The response must contain all of the entries, each one repeated exactly.

------ Data for the task ------

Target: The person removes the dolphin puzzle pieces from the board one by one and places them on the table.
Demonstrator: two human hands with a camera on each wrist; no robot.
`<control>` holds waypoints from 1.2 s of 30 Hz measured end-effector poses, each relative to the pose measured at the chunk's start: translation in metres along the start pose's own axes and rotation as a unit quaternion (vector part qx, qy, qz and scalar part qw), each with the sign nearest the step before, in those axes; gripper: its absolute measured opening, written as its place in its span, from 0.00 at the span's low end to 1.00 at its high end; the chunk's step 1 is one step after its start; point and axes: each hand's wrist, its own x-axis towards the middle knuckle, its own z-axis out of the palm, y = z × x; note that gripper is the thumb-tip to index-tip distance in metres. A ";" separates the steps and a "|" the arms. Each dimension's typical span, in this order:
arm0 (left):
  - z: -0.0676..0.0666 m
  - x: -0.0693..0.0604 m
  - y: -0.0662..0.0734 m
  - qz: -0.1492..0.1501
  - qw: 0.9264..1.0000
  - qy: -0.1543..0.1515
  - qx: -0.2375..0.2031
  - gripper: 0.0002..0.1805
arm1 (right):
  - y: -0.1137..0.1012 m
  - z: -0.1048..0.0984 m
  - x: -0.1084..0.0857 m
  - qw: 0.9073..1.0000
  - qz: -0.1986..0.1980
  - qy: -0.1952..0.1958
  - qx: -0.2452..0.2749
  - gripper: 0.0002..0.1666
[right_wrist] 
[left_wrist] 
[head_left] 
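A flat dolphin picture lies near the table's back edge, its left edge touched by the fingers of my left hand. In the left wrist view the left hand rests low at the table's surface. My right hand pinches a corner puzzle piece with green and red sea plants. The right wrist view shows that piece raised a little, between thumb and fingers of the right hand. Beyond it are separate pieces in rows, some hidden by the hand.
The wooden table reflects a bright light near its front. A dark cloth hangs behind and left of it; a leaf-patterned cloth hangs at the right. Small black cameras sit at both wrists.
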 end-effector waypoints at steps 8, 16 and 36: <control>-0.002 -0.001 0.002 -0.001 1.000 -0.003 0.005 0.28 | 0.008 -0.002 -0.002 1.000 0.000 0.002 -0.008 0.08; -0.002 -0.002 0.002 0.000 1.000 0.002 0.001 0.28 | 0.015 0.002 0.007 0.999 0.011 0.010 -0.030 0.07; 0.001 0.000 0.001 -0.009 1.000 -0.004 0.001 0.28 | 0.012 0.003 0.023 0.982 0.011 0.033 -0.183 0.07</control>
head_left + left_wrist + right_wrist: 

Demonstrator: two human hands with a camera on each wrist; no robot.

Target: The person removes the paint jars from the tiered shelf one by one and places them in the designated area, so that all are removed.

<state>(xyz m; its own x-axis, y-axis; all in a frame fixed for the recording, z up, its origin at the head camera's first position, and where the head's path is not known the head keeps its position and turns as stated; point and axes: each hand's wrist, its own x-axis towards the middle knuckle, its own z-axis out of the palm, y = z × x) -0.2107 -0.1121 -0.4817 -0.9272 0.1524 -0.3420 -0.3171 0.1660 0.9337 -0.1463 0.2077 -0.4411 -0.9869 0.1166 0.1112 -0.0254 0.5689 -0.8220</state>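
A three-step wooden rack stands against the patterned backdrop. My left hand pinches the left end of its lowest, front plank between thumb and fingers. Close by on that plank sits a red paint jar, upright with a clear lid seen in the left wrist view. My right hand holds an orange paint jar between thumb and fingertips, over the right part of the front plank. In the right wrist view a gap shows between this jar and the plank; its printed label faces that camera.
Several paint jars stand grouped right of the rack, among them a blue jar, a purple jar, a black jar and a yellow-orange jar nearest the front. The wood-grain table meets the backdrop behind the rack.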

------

Exercise result —
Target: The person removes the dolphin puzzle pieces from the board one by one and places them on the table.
Demonstrator: two human hands with a camera on each wrist; no robot.
`<control>` holds waypoints from 1.2 s of 30 Hz measured end-effector poses, each relative to the pose measured at the chunk's start: translation in metres along the start pose's own axes and rotation as a unit quaternion (vector part qx, qy, qz and scalar part qw), each with the sign nearest the step before, in those axes; gripper: its absolute measured opening, written as its place in its span, from 0.00 at the span's low end to 1.00 at its high end; the chunk's step 1 is one step after its start; point and axes: each hand's wrist, its own x-axis towards the middle knuckle, its own z-axis out of the palm, y = z × x; note that gripper is the thumb-tip to index-tip distance in metres. A ";" separates the steps and a "|" the arms. Each dimension's typical span, in this order:
arm0 (left):
  - z: -0.0676..0.0666 m
  - x: -0.0693..0.0604 m
  - y: -0.0662..0.0734 m
  - qz: -0.1492..0.1501
  - qw: 0.9264..1.0000
  - qy: -0.1543..0.1515
  - qx: -0.2375..0.2031
  - gripper: 0.0002..0.1805
arm1 (right):
  - y: -0.1137..0.1012 m
  - z: -0.1048..0.0984 m
  - x: -0.1084..0.0857 m
  - qw: 0.9073..1.0000
  - qz: -0.1986..0.1980
  - qy: -0.1952..0.1958
  - qx: -0.2452..0.2749
  - gripper: 0.0002..0.1666
[right_wrist] 
[left_wrist] 
[head_left] 
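A flat dolphin picture lies near the table's back edge, its left edge touched by the fingers of my left hand. In the left wrist view the left hand rests low at the table's surface. My right hand pinches a corner puzzle piece with green and red sea plants. The right wrist view shows that piece raised a little, between thumb and fingers of the right hand. Beyond it are separate pieces in rows, some hidden by the hand.
The wooden table reflects a bright light near its front. A dark cloth hangs behind and left of it; a leaf-patterned cloth hangs at the right. Small black cameras sit at both wrists.
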 end-effector waypoints at steps 8, 16 and 36: <control>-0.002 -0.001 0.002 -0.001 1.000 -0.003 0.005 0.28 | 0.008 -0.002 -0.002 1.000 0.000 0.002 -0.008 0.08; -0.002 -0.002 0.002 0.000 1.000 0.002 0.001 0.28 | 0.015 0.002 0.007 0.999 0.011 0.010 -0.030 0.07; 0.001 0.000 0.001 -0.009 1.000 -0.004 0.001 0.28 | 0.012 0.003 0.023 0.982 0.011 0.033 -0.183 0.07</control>
head_left + left_wrist + right_wrist: 

Demonstrator: two human hands with a camera on each wrist; no robot.

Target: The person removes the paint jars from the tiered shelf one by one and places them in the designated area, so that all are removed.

<state>(xyz m; its own x-axis, y-axis; all in a frame fixed for the recording, z up, its origin at the head camera's first position, and where the head's path is not known the head keeps its position and turns as stated; point and axes: each hand's wrist, its own x-axis towards the middle knuckle, its own z-axis out of the palm, y = z × x) -0.2107 -0.1121 -0.4817 -0.9272 0.1524 -0.3420 -0.3171 0.1660 0.9337 -0.1463 0.2077 -0.4411 -0.9869 0.1166 0.1112 -0.0254 0.5689 -0.8220</state>
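A three-step wooden rack stands against the patterned backdrop. My left hand pinches the left end of its lowest, front plank between thumb and fingers. Close by on that plank sits a red paint jar, upright with a clear lid seen in the left wrist view. My right hand holds an orange paint jar between thumb and fingertips, over the right part of the front plank. In the right wrist view a gap shows between this jar and the plank; its printed label faces that camera.
Several paint jars stand grouped right of the rack, among them a blue jar, a purple jar, a black jar and a yellow-orange jar nearest the front. The wood-grain table meets the backdrop behind the rack.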

Nothing remains to be added to the exercise.